- BRIEF
Among the lines below, return each one that contains the word "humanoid".

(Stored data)

+===+

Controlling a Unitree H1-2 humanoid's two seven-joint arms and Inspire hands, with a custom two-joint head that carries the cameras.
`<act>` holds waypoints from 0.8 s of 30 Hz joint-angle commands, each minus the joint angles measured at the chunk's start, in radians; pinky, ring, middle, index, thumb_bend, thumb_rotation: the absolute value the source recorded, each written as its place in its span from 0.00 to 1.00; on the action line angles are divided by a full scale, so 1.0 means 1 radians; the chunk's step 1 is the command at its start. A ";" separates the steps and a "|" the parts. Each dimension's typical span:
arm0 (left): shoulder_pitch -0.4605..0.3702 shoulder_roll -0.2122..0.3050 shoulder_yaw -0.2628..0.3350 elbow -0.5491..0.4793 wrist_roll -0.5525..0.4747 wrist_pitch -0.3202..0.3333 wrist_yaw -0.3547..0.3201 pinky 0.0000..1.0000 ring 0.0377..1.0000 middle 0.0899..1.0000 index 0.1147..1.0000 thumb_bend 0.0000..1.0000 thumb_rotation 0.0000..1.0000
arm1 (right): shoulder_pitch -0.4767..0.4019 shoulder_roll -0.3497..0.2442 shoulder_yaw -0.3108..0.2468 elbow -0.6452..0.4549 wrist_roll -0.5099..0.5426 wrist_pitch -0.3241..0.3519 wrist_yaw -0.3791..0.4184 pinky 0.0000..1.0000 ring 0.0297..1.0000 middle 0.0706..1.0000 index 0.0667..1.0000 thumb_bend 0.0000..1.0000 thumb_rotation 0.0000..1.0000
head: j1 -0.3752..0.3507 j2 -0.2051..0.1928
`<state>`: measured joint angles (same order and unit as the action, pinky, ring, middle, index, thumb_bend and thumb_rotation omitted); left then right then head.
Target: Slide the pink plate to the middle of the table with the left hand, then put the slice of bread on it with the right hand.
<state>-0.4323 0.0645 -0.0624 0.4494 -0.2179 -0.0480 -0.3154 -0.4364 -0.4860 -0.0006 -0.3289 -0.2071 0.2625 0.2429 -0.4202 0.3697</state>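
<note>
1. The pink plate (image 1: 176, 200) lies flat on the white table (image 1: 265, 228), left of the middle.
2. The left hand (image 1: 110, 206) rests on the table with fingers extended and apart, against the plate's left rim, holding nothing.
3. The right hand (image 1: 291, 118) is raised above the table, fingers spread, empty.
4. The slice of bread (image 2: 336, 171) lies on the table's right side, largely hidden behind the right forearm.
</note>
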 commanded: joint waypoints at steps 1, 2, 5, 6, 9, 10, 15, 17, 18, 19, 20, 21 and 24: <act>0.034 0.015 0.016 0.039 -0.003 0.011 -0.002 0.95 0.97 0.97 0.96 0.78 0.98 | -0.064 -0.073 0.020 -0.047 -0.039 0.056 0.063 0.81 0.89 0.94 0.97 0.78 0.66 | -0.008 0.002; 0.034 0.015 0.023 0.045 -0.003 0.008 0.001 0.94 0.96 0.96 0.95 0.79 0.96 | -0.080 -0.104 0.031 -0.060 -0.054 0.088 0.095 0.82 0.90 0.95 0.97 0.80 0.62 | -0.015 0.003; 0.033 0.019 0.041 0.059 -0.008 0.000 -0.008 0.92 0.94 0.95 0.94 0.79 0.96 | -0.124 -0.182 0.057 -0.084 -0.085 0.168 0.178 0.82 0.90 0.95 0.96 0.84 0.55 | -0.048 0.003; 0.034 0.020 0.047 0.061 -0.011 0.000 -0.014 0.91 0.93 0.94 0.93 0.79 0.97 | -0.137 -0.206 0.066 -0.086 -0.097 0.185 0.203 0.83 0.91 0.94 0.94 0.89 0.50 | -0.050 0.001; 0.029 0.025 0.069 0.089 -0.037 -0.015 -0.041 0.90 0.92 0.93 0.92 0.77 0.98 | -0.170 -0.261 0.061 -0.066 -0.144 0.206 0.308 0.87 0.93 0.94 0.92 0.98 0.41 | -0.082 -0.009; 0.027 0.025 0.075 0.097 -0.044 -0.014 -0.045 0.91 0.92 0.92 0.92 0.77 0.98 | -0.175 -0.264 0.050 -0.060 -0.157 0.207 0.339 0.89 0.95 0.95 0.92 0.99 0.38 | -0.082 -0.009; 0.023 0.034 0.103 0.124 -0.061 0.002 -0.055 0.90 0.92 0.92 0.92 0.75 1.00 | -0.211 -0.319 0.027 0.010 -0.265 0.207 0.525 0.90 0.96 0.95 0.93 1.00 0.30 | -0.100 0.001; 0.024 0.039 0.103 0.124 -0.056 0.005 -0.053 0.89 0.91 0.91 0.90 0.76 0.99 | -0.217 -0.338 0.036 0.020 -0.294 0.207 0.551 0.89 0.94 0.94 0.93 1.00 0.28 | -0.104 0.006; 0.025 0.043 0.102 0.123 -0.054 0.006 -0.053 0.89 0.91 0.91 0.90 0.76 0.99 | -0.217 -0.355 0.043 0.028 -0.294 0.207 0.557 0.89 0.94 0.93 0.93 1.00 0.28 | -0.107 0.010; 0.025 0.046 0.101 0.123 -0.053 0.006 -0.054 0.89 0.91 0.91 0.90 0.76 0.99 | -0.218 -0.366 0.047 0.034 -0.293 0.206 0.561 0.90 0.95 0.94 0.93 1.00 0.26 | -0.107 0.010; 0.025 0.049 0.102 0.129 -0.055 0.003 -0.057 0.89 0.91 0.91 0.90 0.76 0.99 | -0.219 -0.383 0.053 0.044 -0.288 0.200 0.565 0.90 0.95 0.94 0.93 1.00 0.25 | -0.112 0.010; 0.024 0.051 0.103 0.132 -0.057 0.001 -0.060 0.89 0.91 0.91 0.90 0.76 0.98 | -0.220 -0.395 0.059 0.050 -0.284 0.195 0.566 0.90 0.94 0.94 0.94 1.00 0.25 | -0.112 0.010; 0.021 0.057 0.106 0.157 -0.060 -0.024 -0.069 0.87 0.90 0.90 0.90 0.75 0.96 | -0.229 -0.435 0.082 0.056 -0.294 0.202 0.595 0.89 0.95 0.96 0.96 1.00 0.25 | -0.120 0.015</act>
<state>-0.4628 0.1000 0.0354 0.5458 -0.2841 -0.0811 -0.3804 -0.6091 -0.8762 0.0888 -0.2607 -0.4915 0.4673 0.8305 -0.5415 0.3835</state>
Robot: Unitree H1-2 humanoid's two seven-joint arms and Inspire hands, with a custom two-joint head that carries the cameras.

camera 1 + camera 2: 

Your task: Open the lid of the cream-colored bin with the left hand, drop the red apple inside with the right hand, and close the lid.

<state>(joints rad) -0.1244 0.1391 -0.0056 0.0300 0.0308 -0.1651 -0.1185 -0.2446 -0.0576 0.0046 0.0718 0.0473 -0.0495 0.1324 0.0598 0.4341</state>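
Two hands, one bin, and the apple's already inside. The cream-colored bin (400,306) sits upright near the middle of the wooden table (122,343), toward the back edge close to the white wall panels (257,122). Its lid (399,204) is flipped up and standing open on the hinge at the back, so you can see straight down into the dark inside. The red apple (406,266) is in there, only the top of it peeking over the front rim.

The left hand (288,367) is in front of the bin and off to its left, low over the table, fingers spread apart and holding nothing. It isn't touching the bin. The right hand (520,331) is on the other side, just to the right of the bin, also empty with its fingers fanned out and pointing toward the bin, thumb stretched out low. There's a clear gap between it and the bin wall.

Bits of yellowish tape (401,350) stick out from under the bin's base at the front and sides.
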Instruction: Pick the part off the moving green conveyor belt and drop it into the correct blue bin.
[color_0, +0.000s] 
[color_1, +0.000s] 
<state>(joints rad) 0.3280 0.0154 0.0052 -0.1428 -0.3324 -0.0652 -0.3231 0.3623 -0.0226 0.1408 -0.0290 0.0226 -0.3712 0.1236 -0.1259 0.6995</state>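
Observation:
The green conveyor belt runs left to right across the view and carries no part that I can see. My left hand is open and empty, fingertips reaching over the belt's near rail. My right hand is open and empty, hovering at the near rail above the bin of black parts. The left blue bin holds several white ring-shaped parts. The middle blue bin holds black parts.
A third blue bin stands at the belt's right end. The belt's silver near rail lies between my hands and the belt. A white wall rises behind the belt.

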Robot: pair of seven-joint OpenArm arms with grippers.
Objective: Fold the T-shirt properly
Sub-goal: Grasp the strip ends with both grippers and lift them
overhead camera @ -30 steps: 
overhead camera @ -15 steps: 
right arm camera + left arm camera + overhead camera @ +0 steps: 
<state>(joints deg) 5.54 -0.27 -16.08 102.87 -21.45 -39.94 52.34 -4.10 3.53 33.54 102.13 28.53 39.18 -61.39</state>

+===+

- EXERCISE OUTPUT
Controlling a Unitree H1-2 humanoid's two seven-joint arms and Inspire hands, with a custom two-joint head that carries the cameras.
Robot: Unitree H1-2 humanoid's two seven-joint arms and Inspire hands, with a custom two-joint head that carries the cameras.

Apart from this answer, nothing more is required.